##### Data provided #####
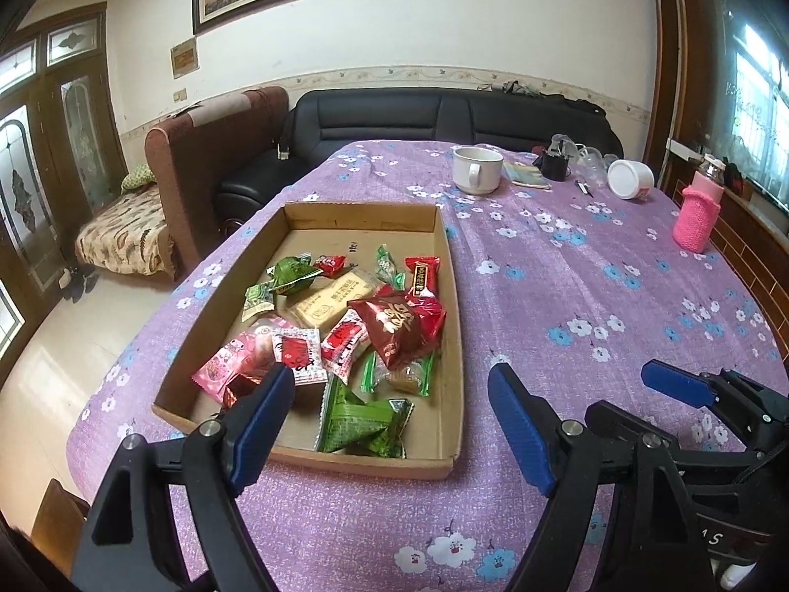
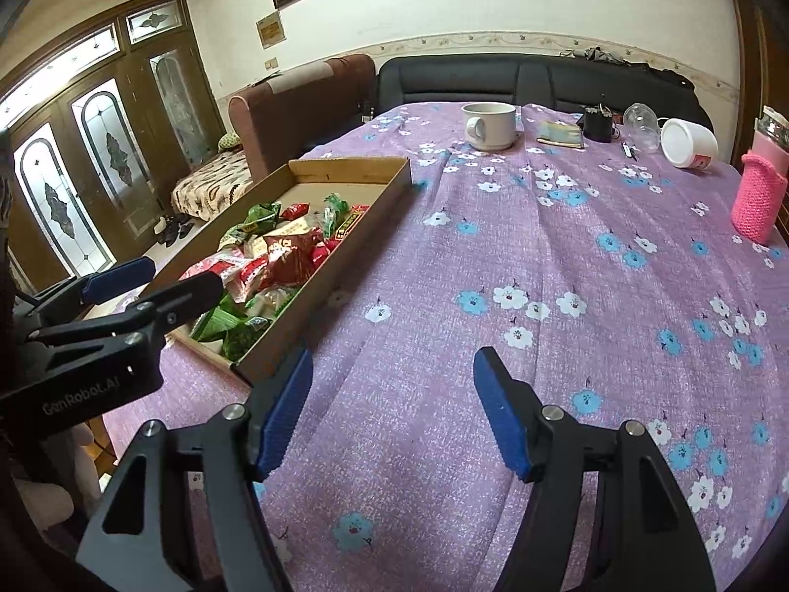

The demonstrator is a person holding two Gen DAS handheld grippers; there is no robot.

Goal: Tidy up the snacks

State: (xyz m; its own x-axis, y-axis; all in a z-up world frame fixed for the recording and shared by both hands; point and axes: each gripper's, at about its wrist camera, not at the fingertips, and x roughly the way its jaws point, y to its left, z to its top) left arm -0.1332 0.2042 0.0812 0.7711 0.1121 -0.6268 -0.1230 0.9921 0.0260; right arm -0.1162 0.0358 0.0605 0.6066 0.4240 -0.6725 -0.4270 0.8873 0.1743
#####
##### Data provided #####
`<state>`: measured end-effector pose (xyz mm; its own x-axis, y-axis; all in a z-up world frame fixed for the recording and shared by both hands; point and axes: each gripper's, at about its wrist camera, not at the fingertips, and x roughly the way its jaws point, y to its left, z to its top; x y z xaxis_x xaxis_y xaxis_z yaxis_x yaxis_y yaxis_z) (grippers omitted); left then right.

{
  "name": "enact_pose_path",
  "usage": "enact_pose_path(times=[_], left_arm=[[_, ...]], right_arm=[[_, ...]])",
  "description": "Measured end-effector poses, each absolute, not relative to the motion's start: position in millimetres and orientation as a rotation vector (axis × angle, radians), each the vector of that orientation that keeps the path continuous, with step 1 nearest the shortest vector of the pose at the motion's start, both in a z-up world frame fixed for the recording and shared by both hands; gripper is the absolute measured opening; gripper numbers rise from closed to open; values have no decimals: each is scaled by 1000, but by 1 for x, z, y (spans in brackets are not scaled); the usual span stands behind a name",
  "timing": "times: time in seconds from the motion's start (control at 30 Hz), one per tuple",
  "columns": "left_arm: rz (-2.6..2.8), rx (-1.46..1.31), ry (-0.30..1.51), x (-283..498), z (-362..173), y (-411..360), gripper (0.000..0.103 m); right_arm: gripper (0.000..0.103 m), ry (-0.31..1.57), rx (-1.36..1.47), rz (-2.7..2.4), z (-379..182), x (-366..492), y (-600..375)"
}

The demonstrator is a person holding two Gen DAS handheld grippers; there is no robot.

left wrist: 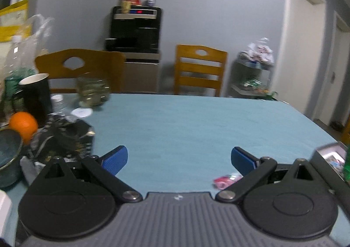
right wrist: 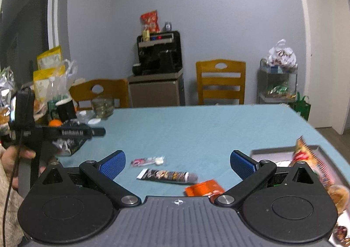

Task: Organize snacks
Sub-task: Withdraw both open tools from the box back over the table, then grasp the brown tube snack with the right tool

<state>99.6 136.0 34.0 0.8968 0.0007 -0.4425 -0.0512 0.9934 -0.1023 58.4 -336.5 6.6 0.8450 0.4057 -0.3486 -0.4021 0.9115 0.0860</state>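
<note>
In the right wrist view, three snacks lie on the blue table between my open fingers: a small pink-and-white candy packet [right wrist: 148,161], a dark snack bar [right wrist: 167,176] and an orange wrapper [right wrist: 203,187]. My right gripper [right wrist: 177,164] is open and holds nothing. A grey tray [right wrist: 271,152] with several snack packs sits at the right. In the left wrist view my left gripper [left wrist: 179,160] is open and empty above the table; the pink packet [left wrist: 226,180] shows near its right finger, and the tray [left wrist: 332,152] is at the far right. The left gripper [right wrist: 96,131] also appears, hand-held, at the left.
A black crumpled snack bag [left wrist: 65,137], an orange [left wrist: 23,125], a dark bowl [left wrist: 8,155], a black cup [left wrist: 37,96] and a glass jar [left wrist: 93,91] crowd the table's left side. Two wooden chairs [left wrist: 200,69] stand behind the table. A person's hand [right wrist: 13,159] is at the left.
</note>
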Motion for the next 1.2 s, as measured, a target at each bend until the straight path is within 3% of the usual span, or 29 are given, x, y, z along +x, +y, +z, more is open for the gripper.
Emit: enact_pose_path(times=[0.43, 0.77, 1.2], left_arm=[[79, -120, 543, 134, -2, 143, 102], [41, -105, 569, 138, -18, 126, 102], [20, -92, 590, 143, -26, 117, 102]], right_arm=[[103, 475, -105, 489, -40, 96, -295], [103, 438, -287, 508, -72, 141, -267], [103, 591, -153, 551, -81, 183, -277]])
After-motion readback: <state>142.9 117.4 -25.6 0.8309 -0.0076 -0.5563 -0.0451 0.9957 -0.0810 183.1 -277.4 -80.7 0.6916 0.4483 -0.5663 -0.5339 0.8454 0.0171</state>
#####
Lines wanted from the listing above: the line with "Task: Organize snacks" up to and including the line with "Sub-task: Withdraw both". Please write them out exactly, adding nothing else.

Task: Organize snacks
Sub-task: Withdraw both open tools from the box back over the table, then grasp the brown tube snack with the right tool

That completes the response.